*Problem description*.
Below is some data. Retype exactly the lines starting at the one with "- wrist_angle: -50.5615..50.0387" and ending at the one with "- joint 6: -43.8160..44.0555".

*Given records*.
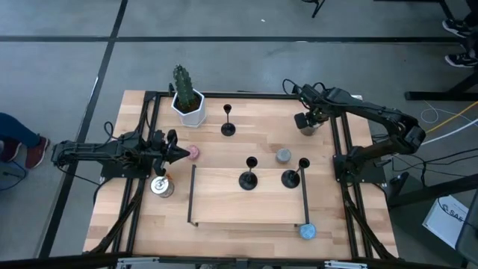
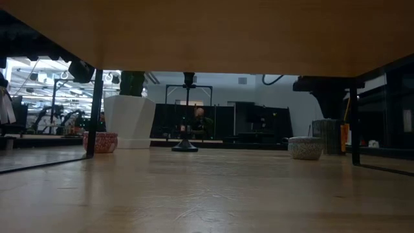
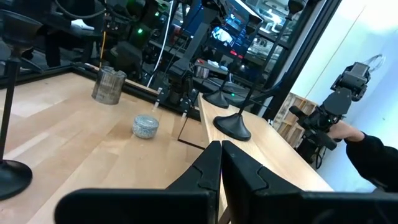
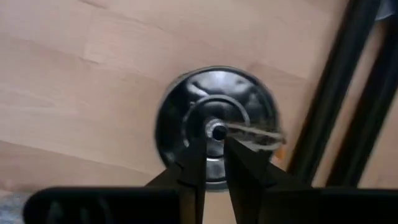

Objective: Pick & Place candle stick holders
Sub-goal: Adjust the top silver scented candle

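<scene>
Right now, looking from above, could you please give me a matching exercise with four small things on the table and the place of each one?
Things:
1. pink tin
2. grey tin
3. blue tin
4. cactus pot

Places:
a. at a corner of the black frame
b. just past the tips of the left gripper
c. beside the lone candle stick holder
d. close to the two candle stick holders that stand together

Pairs: 1-b, 2-d, 3-a, 4-c
</scene>
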Action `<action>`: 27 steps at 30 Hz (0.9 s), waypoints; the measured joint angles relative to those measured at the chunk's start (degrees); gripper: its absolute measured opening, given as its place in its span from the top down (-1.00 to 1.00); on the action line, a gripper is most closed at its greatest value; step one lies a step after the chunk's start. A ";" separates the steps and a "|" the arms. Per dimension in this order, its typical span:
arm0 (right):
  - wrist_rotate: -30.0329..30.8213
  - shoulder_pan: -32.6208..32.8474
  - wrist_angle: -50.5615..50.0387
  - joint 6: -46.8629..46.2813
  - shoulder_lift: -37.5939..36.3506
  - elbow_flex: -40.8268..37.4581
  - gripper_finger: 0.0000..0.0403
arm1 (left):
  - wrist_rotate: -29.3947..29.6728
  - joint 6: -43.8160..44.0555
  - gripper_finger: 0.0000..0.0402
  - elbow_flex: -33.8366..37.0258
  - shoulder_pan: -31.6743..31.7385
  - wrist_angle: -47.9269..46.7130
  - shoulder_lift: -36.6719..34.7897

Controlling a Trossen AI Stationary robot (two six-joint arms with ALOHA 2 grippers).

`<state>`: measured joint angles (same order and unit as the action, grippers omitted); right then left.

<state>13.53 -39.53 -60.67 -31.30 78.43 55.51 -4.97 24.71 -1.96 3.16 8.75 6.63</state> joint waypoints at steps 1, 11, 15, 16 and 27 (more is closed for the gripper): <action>0.86 0.00 -0.07 0.04 0.00 0.00 0.72 | 0.00 0.00 0.97 0.01 0.00 0.01 0.00; -1.41 -0.81 -0.41 0.04 0.00 -1.86 0.72 | 0.11 0.00 0.97 -0.01 0.00 0.01 -0.02; -3.13 -1.49 2.10 0.22 -0.56 -5.54 0.72 | 0.46 0.00 0.97 -0.01 0.01 0.01 0.00; -3.09 -1.62 2.46 0.23 -0.70 -6.09 0.72 | 0.44 0.00 0.97 0.00 0.00 0.01 -0.01; -10.00 -0.83 -6.43 0.72 -2.33 -3.17 0.72 | 0.92 0.00 0.97 -0.01 0.02 0.10 -0.02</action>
<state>3.53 -40.36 -67.11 -30.59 76.11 52.34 -4.05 24.71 -1.98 3.17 8.84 6.61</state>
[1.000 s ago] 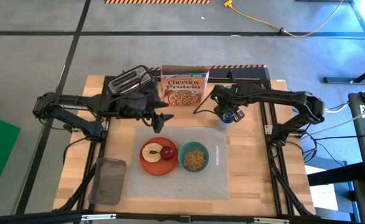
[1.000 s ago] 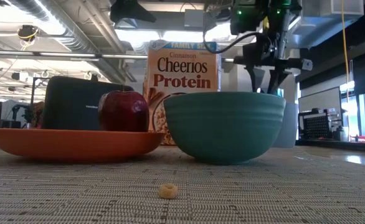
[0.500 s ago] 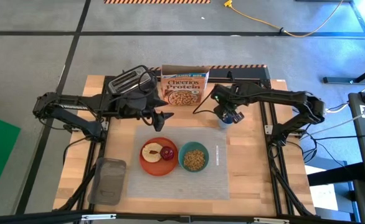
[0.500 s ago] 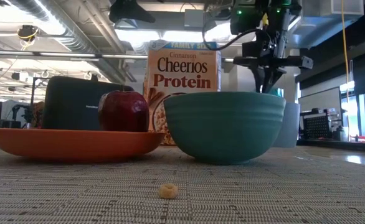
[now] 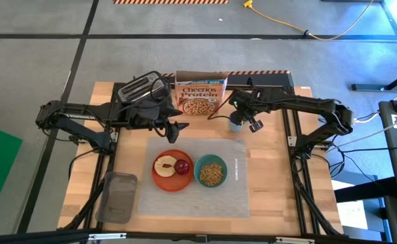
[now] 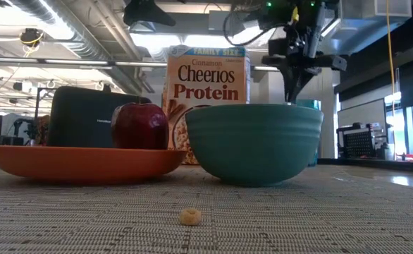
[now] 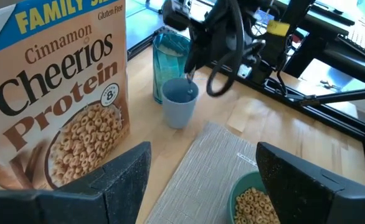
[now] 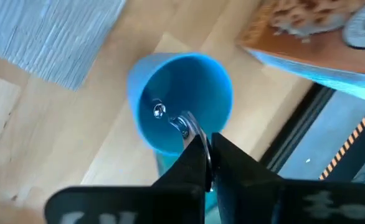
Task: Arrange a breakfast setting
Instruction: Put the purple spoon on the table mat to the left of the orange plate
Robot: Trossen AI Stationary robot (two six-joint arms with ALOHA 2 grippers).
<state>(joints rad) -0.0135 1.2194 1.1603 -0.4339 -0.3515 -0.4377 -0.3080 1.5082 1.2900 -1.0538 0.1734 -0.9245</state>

*Answer to the problem*.
  - wrist_angle: -50.5615..50.0387
  - joint 6: -46.8629..46.2813
  - shoulder_lift: -37.5939..36.3506
  - elbow_flex: -40.8268..37.4581
  - gripper_finger: 0.0000..0.0403
arm1 (left):
  - wrist_rotate: -29.3947..29.6728
  - joint 6: -43.8160..44.0555

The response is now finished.